-------- RECORD EXTRACTS --------

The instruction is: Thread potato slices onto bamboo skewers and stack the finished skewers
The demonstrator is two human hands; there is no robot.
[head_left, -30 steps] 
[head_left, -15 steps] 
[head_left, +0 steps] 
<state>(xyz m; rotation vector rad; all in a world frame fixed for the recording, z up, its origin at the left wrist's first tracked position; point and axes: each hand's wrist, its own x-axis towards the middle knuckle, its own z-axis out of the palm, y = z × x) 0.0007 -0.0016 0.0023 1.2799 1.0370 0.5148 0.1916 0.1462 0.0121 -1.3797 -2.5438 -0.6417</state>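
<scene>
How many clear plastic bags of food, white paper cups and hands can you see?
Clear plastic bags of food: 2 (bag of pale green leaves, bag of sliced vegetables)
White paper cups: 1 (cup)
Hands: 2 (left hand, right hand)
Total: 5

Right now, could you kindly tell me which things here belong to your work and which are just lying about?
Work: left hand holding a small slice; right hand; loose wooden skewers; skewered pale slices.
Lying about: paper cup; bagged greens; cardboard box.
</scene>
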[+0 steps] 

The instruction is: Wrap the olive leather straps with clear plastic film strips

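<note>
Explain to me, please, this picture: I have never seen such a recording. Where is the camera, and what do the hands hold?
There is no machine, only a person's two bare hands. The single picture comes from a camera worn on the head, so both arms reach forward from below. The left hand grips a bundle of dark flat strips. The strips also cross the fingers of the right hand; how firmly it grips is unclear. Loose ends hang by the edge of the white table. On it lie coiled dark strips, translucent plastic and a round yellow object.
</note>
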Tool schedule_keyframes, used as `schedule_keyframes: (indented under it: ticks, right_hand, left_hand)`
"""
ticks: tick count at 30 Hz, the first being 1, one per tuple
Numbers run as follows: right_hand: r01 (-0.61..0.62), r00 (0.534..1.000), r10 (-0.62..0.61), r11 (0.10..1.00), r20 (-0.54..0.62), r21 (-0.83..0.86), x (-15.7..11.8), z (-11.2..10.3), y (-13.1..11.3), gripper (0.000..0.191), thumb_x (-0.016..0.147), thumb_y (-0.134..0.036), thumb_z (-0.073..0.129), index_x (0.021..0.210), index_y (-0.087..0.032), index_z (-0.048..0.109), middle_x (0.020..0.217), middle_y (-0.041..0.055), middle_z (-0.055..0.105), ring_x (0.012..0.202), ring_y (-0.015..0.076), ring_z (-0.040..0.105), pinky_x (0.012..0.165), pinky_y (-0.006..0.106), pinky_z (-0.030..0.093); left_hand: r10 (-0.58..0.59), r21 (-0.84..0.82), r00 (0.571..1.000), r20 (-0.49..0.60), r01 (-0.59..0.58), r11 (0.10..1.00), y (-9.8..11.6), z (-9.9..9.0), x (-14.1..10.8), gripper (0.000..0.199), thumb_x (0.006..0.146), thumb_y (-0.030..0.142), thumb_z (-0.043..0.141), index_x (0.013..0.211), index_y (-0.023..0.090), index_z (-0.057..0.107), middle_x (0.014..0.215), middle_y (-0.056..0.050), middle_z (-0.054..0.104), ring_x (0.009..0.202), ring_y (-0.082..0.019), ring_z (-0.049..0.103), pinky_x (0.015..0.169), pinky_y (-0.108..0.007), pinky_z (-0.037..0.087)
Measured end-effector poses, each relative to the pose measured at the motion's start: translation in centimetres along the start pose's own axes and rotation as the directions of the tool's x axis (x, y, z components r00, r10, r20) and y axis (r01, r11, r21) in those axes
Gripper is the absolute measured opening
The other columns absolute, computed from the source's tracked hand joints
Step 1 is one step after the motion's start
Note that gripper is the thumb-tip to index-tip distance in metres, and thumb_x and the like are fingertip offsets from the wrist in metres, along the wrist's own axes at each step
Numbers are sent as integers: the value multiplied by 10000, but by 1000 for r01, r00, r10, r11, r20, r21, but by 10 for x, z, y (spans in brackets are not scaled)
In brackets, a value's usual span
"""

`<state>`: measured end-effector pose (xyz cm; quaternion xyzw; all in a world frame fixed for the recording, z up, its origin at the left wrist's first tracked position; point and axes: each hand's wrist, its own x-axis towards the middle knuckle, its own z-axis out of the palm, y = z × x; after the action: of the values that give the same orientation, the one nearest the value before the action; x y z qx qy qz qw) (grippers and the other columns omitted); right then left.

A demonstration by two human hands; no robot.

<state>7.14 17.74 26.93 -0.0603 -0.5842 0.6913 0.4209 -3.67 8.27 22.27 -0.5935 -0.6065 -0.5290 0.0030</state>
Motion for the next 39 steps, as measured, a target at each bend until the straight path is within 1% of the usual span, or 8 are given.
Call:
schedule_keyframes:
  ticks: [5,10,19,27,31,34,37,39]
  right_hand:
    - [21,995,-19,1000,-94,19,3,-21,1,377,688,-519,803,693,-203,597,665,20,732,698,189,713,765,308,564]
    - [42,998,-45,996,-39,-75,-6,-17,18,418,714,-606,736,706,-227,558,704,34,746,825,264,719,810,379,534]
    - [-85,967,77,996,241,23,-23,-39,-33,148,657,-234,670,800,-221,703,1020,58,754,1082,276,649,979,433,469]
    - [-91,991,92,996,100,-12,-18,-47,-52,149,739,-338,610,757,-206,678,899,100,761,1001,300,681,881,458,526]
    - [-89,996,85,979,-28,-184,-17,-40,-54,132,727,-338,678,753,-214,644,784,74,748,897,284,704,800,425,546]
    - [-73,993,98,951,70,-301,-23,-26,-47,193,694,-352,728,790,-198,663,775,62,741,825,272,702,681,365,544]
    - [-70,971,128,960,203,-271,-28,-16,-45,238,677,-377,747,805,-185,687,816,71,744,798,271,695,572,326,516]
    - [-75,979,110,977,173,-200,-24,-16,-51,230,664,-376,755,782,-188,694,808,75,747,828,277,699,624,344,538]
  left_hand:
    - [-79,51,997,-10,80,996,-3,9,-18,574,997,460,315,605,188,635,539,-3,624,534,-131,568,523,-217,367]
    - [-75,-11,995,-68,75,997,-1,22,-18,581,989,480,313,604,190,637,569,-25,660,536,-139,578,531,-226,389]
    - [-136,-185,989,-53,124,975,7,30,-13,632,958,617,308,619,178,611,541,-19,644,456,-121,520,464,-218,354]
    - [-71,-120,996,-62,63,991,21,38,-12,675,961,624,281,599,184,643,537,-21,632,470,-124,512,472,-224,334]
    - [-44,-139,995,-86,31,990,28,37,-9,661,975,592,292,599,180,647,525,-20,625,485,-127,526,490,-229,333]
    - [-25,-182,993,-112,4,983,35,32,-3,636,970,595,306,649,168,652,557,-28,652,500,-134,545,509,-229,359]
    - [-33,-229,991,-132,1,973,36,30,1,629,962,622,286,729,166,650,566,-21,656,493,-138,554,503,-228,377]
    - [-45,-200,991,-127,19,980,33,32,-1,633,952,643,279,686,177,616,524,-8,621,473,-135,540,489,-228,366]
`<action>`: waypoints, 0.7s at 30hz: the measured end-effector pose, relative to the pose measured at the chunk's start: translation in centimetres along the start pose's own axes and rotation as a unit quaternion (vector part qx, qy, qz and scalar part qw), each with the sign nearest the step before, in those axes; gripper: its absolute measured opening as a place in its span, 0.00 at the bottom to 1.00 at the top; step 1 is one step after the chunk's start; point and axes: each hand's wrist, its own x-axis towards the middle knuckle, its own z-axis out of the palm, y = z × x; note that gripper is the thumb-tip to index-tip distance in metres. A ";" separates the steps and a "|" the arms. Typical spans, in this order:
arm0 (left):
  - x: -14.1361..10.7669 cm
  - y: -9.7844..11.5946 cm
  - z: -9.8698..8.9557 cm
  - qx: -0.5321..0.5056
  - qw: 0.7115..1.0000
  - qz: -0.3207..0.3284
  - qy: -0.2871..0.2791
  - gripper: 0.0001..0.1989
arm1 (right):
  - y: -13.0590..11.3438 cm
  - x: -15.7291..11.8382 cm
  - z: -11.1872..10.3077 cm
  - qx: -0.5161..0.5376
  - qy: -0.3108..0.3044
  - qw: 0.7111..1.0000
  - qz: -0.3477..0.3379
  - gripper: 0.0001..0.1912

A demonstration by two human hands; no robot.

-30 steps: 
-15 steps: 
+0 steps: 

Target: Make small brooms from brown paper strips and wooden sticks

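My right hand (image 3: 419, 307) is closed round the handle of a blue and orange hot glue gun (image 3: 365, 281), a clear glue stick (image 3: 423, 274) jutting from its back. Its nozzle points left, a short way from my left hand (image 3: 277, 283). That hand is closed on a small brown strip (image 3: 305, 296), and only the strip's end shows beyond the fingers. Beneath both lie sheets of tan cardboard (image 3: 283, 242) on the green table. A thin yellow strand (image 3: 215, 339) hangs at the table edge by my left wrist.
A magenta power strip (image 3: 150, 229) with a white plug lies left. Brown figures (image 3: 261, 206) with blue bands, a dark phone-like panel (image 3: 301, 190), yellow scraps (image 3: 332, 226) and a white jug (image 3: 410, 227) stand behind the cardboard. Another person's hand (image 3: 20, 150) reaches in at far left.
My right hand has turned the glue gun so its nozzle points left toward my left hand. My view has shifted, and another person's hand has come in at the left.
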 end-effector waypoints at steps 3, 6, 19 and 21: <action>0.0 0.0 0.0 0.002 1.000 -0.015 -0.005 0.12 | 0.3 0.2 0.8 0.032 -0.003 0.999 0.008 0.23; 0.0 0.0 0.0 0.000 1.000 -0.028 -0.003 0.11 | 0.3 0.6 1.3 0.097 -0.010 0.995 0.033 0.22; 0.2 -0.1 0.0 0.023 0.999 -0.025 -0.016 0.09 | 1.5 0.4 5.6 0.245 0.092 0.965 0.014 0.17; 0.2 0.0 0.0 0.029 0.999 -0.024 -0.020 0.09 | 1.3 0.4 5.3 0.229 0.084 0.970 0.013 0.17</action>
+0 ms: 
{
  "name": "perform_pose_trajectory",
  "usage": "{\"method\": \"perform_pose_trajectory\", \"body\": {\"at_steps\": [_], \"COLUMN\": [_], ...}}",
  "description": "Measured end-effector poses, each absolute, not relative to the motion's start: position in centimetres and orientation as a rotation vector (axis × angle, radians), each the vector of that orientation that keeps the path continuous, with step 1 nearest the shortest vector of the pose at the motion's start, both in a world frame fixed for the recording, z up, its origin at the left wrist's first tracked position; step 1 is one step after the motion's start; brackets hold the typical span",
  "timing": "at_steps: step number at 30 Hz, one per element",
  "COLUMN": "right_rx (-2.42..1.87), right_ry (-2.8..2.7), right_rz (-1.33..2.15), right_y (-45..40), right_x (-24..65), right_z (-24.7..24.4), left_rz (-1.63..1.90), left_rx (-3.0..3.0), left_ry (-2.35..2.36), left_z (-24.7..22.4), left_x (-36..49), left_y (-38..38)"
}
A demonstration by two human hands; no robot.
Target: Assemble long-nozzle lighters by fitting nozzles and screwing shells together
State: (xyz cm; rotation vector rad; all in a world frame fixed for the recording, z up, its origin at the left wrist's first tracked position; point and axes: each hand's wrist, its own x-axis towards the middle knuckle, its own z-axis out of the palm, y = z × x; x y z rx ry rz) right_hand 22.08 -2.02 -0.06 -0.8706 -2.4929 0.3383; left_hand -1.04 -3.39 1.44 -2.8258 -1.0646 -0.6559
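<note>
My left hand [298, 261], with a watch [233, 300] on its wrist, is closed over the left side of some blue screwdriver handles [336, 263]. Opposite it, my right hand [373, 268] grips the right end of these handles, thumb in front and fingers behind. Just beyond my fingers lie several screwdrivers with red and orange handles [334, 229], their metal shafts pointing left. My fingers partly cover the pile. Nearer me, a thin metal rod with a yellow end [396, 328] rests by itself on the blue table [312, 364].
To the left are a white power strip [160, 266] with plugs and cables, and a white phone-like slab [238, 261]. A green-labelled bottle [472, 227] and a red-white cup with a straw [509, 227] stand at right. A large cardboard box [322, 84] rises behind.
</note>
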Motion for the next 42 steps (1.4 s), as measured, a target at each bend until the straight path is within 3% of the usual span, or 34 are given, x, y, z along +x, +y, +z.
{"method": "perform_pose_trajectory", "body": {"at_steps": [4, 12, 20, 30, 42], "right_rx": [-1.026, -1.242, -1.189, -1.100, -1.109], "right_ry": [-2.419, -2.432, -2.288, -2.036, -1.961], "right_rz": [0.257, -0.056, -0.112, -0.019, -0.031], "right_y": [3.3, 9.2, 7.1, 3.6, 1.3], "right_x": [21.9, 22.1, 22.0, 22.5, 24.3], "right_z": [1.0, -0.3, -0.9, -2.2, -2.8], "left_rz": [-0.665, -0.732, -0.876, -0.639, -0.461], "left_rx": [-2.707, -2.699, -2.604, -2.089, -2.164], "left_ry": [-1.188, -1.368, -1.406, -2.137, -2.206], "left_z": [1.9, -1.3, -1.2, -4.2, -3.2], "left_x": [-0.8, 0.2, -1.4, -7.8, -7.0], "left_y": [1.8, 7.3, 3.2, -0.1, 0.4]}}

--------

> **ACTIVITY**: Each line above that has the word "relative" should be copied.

> **RESULT OF THIS TASK**:
Measured end-effector poses, each relative to the pose measured at the motion's start: translation in centimetres along the start pose's own axes and rotation as the directions of the tool's x axis (x, y, z components r00, r10, r20) and y axis (r01, r11, r21) in those axes
`<action>`: waypoints, 0.7s at 30hz: the measured end-effector pose, relative to the pose measured at the chunk's start: translation in centimetres along the start pose's own axes and rotation as a unit quaternion (vector part qx, qy, qz and scalar part qw), each with the sign nearest the step before, in those axes; gripper: its absolute measured opening as a place in its span, 0.00 at the bottom to 1.00 at the top; step 1 is one step after the chunk's start; point and axes: each hand's wrist, its own x-axis towards the middle knuckle, its own z-axis out of the palm, y = z × x; note that gripper is the thumb-tip to index-tip distance in metres. A ";" separates the steps and a "|" the arms. Typical spans, in this order:
  "description": "Measured end-effector poses, each absolute, not relative to the motion's start: position in centimetres and orientation as a rotation vector (axis × angle, radians), each the vector of that orientation that keeps the path continuous, with step 1 nearest the shortest vector of the pose at the motion's start, both in a world frame fixed for the recording, z up, its origin at the left wrist's first tracked position; step 1 is one step after the motion's start; brackets hold the typical span",

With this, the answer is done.